◆ Required work
Given the material below, output exactly the lines from the line with "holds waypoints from" to the line with "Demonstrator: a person", both ends included, and no other lines.

Start of Supplied material

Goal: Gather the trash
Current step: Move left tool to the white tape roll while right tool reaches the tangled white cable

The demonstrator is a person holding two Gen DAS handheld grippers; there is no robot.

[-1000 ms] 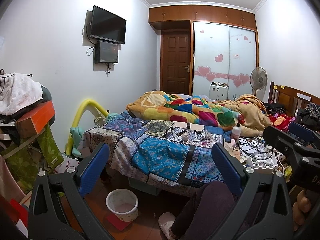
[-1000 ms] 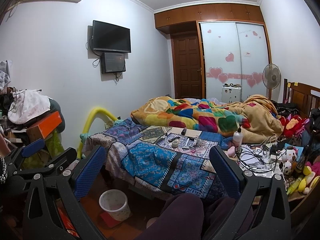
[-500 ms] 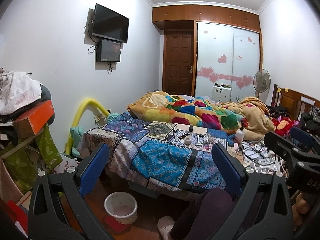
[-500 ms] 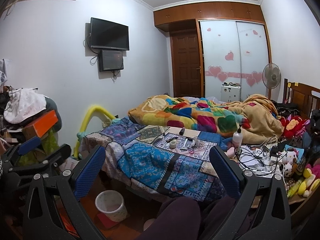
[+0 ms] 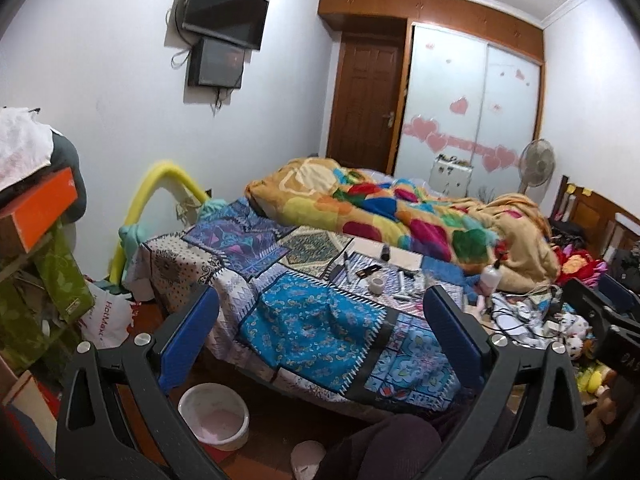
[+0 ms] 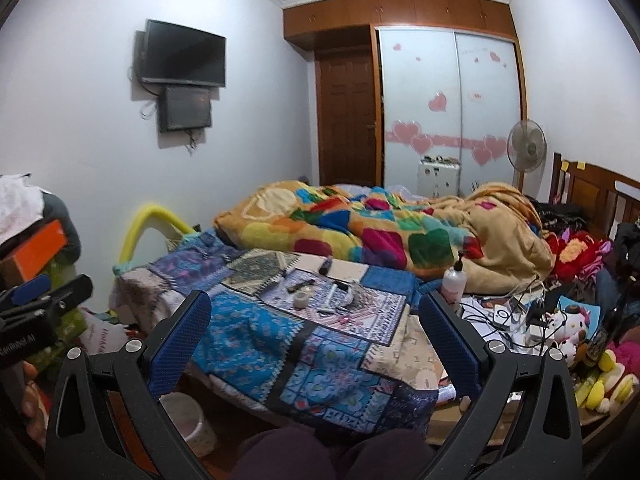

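Your left gripper (image 5: pixel 320 328) and right gripper (image 6: pixel 314 330) both hang spread wide with nothing between their blue pads, aimed over the patchwork bed (image 5: pixel 312 320). The small clutter (image 6: pixel 320 292) lies on the bedspread well beyond them, near a tape roll (image 6: pixel 301 299). The white bin (image 5: pixel 214 414) sits on the floor below, partly hidden behind your left gripper's finger. Which bits are trash is too small to tell.

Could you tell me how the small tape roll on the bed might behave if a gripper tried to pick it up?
The tape roll lies flat on its side on the soft quilt, so it probably won't roll away. It looks small and hollow, likely light and fairly stiff. The bedding may give under pressure, so pressing down could sink it.
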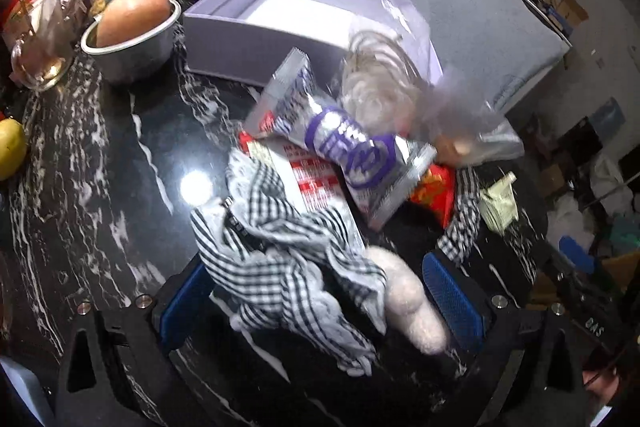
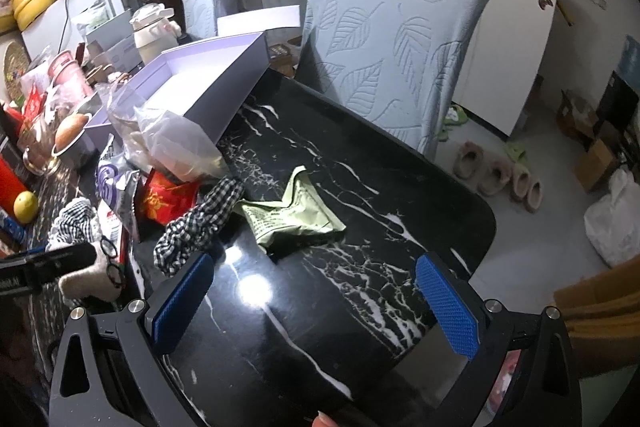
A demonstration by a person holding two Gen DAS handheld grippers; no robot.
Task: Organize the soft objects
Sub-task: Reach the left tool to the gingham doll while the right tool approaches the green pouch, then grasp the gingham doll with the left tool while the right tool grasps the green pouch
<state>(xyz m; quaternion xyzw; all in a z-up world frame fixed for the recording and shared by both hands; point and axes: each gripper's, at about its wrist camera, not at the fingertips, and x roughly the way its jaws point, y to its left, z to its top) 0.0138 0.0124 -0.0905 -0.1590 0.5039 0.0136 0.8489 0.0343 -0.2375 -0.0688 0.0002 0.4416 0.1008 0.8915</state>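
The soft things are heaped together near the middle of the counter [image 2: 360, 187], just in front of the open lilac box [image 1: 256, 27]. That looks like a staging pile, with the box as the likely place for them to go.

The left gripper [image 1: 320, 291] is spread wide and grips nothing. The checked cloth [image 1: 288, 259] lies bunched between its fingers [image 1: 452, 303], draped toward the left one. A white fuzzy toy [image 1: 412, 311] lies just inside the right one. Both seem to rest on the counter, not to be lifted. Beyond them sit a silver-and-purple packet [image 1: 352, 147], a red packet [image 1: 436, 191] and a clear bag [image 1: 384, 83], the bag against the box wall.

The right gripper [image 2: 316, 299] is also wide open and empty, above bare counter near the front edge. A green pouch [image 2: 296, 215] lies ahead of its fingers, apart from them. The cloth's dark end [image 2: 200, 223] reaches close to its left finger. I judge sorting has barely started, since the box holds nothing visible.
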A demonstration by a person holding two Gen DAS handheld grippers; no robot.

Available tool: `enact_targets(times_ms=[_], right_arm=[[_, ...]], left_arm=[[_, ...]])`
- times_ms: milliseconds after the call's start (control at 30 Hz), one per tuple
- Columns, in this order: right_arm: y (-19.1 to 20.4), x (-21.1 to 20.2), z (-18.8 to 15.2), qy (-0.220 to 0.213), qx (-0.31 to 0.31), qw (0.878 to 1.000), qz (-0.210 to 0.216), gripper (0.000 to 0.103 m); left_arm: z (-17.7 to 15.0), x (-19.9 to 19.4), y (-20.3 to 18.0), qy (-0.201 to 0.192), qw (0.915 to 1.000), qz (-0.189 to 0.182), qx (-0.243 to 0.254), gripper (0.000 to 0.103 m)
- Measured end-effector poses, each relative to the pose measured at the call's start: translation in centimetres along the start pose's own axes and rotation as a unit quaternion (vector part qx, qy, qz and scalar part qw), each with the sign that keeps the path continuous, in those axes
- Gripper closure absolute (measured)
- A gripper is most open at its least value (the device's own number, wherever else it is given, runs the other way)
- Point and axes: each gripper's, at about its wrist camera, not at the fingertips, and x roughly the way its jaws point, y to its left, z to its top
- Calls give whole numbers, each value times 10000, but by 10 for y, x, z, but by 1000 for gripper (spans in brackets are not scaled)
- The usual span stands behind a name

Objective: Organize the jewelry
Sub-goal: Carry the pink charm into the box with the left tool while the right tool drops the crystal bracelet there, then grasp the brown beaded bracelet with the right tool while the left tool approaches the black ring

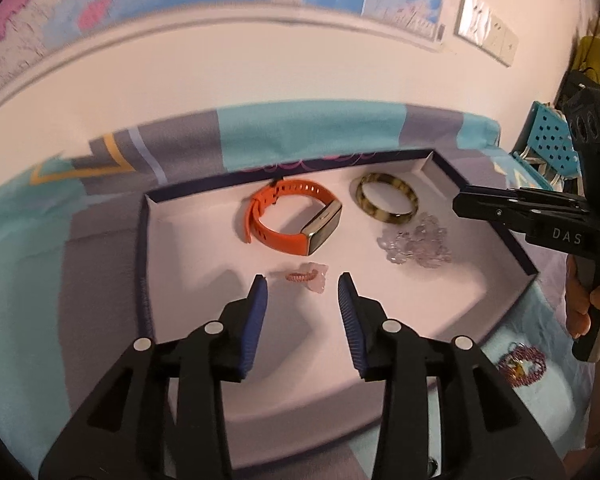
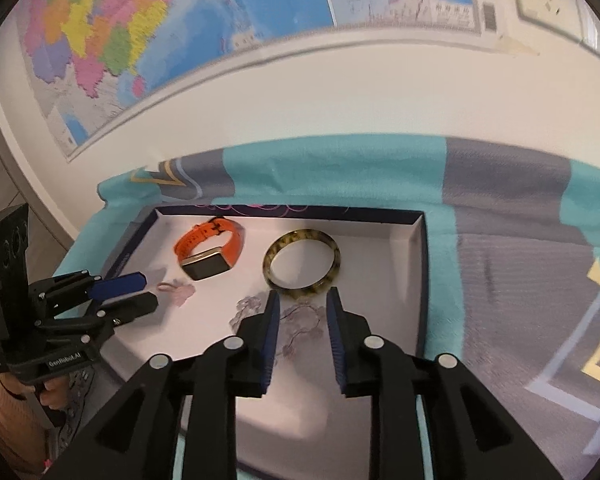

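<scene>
Hovering over the tray [image 1: 148,240], we hold both tools parted: left tool [image 1: 302,286] by the charm [image 1: 306,277], right tool [image 2: 302,304] above the beads [image 2: 300,322].

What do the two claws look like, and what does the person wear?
Both are black plastic. The left claw has ribbed blue pads on its fingers and round silver pivot pins; its side reads "GenRobot.AI". The right claw has the same blue pads and pins; its side shows "DAS". A ribbed peach sleeve covers the left wrist.

Warm dim light, blurred fisheye edges
</scene>
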Motion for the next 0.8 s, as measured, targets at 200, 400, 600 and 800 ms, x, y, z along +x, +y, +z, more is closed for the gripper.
enact_targets(times_ms=[200,400,600,800], right_arm=[[15,-40,-22,-169,-370,9991,115,76],[17,-64,-61,90,-606,9980,174,75],[14,-63,-105,611,-659,9959,40,76],[16,-60,-122,791,-740,9941,-79,75]], left_arm=[[-17,-44,-3,-392,9992,58,97,61],[-47,-71,-3,-460,9989,-66,101,58],[-70,-78,-4,-369,9993,-100,13,57],[-83,-79,-5,-296,9994,-176,-79,56]])
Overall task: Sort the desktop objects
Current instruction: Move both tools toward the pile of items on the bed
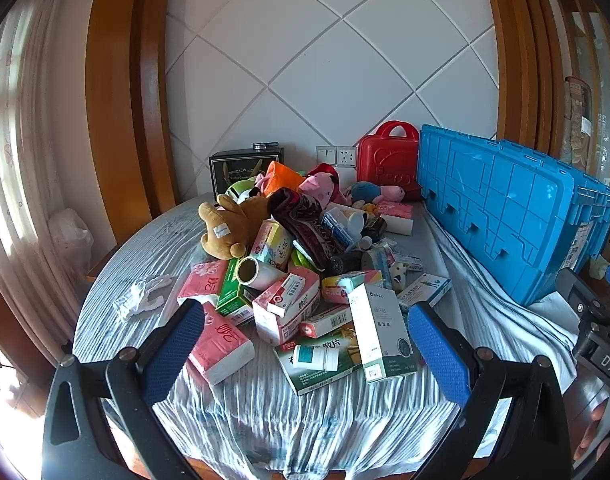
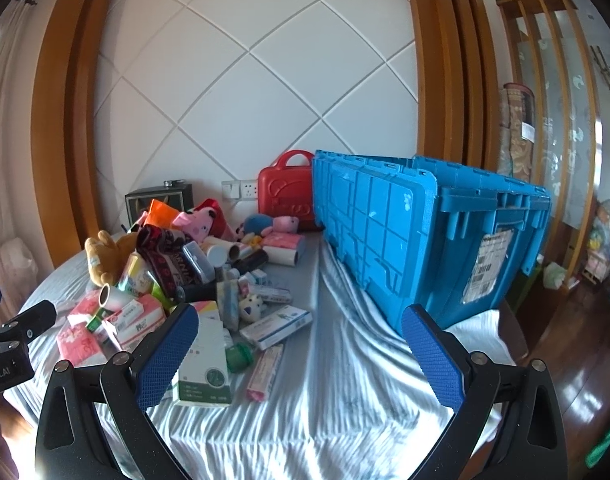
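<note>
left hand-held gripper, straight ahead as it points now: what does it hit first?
Likely the near edge of the pile: the small white bottle on the green box, between the open left hand-held gripper fingers. Depth is unclear.

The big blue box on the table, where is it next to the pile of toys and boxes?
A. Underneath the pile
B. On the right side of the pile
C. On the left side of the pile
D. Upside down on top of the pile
B: the blue box stands on the cloth-covered table to the right of the pile, apart from it, with the red case beside its far end.
</note>
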`<state>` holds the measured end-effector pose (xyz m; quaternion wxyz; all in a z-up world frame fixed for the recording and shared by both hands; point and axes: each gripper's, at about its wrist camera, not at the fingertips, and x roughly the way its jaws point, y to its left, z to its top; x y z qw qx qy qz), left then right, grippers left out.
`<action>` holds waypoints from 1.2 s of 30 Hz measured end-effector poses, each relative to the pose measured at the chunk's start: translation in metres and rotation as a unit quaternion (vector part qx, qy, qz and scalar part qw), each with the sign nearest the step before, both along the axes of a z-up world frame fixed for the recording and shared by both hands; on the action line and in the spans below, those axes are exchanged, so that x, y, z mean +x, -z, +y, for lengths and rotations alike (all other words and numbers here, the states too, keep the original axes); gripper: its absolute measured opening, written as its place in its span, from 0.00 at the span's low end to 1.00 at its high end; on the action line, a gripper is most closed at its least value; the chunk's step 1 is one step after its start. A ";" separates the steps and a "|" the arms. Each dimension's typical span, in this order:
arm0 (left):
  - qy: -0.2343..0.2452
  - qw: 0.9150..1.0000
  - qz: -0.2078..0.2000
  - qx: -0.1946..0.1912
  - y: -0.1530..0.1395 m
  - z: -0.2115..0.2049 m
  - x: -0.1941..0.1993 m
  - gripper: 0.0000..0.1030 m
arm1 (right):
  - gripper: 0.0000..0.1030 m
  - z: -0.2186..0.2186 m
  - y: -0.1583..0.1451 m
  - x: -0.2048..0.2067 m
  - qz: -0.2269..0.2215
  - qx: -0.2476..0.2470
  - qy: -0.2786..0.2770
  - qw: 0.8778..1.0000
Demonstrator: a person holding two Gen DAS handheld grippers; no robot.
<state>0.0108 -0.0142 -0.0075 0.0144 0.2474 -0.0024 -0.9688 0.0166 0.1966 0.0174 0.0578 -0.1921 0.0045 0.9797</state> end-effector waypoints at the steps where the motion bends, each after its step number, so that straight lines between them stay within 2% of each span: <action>1: -0.003 1.000 -0.002 0.000 0.001 -0.003 -0.001 1.00 | 1.00 -0.001 0.001 -0.001 -0.001 0.000 -0.001 1.000; 11: -0.074 0.996 -0.043 -0.026 0.028 -0.060 -0.013 1.00 | 1.00 -0.014 0.021 -0.025 -0.033 -0.017 -0.041 0.998; 15: -0.088 0.993 -0.071 -0.031 0.045 -0.085 -0.025 1.00 | 1.00 -0.029 0.040 -0.046 -0.067 -0.023 -0.055 0.996; 20: -0.064 0.992 -0.109 -0.029 0.074 -0.091 -0.051 1.00 | 1.00 -0.041 0.065 -0.074 -0.111 -0.030 -0.057 0.992; 24: -0.041 0.989 -0.142 -0.006 0.097 -0.093 -0.075 1.00 | 1.00 -0.049 0.080 -0.094 -0.149 -0.023 -0.056 0.987; 28: -0.024 0.986 -0.164 0.011 0.113 -0.094 -0.094 1.00 | 1.00 -0.055 0.092 -0.105 -0.166 -0.023 -0.055 0.984; 36: 0.060 0.982 -0.177 -0.005 0.134 -0.035 -0.119 1.00 | 1.00 -0.039 0.113 -0.112 -0.200 -0.031 -0.024 0.979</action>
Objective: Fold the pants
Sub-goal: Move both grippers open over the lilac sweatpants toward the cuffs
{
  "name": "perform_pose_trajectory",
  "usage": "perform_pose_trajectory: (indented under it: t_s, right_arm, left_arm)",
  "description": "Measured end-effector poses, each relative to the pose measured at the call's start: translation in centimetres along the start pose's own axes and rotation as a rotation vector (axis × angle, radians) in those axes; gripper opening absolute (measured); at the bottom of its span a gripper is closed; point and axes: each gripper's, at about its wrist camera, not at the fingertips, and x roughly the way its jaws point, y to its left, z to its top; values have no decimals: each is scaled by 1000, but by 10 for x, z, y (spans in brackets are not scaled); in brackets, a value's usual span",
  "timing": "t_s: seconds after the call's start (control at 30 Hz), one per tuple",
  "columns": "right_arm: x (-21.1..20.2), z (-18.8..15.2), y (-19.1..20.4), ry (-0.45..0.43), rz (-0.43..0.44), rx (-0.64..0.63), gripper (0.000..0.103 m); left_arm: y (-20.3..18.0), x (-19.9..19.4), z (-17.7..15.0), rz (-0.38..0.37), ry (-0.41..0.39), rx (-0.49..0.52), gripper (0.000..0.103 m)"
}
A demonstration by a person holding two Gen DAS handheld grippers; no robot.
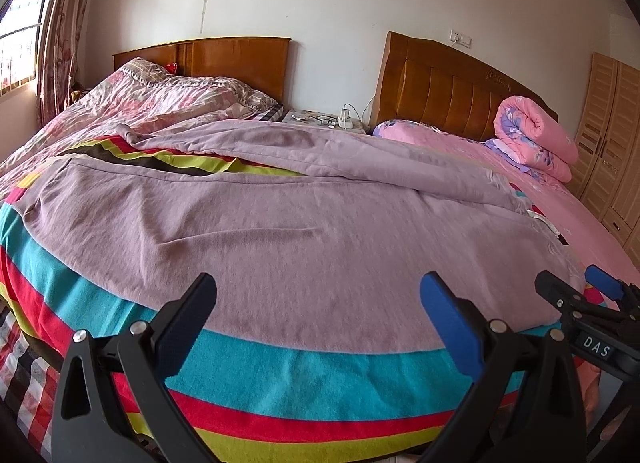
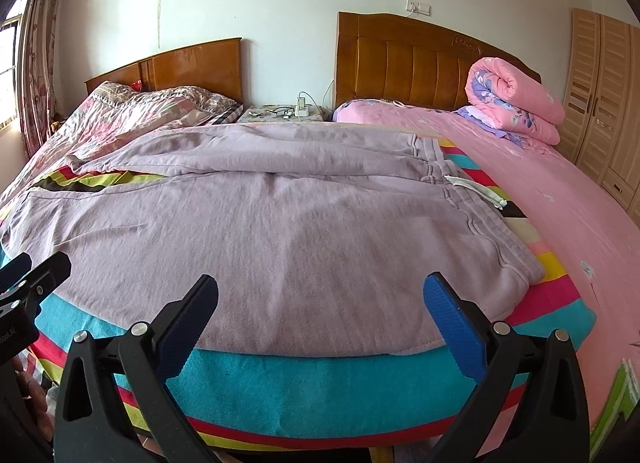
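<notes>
Lilac pants [image 1: 280, 223] lie spread across a striped blanket [image 1: 280, 375] on the bed, waistband to the right, legs running left; they also show in the right wrist view [image 2: 280, 223]. The waistband with its white drawstring [image 2: 476, 187] lies at the right. One leg is folded over along the far side. My left gripper [image 1: 318, 303] is open and empty, just over the pants' near edge. My right gripper [image 2: 320, 303] is open and empty, near the front edge by the waist; it also shows in the left wrist view [image 1: 572, 283]. The left gripper shows at the right wrist view's left edge [image 2: 28, 267].
A pink sheet [image 2: 560, 191] covers the bed to the right, with a rolled pink quilt [image 2: 516, 103] by the headboard [image 2: 420, 59]. A nightstand [image 2: 280, 113] with chargers stands between the beds. A floral quilt [image 1: 140, 103] lies at far left. A wardrobe [image 2: 604, 103] stands at the right.
</notes>
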Motion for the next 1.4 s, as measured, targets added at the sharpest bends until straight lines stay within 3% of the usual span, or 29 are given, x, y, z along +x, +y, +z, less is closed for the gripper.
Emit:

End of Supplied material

◆ Result
`<action>` holds waypoints from 1.2 s of 30 Hz measured end-effector poses, each relative to the pose measured at the chunk's start: translation in metres and rotation as a unit quaternion (vector part qx, qy, qz and scalar part qw), each with the sign nearest the step before, both along the axes of a z-up world frame fixed for the recording and shared by both hands; on the action line and in the spans below, those axes are exchanged, so that x, y, z mean +x, -z, +y, for lengths and rotations alike (all other words and numbers here, the states too, keep the original axes); gripper: its absolute measured opening, written as its place in its span, from 0.00 at the span's low end to 1.00 at its high end; on the action line, a gripper is most closed at its least value; the chunk's step 1 is one step after its start. A ";" separates the steps and a "|" the arms. Each dimension's typical span, in this order:
arm0 (left):
  - qy: -0.2343..0.2452
  - qw: 0.9150..1.0000
  - qz: -0.2078..0.2000
  - qx: -0.1946..0.1912
  - y: -0.1530..0.1395 m
  - z: -0.2115..0.2049 m
  - x: -0.1941..0.1993 m
  - gripper: 0.0000..0.1030 m
arm1 (right):
  - gripper: 0.0000..0.1030 m
  - z: -0.2186..0.2186 m
  - y: -0.1583..0.1451 m
  - x: -0.2048..0.2067 m
  - qz: -0.2269..0.2215
  - qx: -0.2476..0.2470
  - qy: -0.2786..0.2770
  - qw: 0.8778..1.0000
Demonstrator: a person holding two Gen DAS handheld grippers; no robot.

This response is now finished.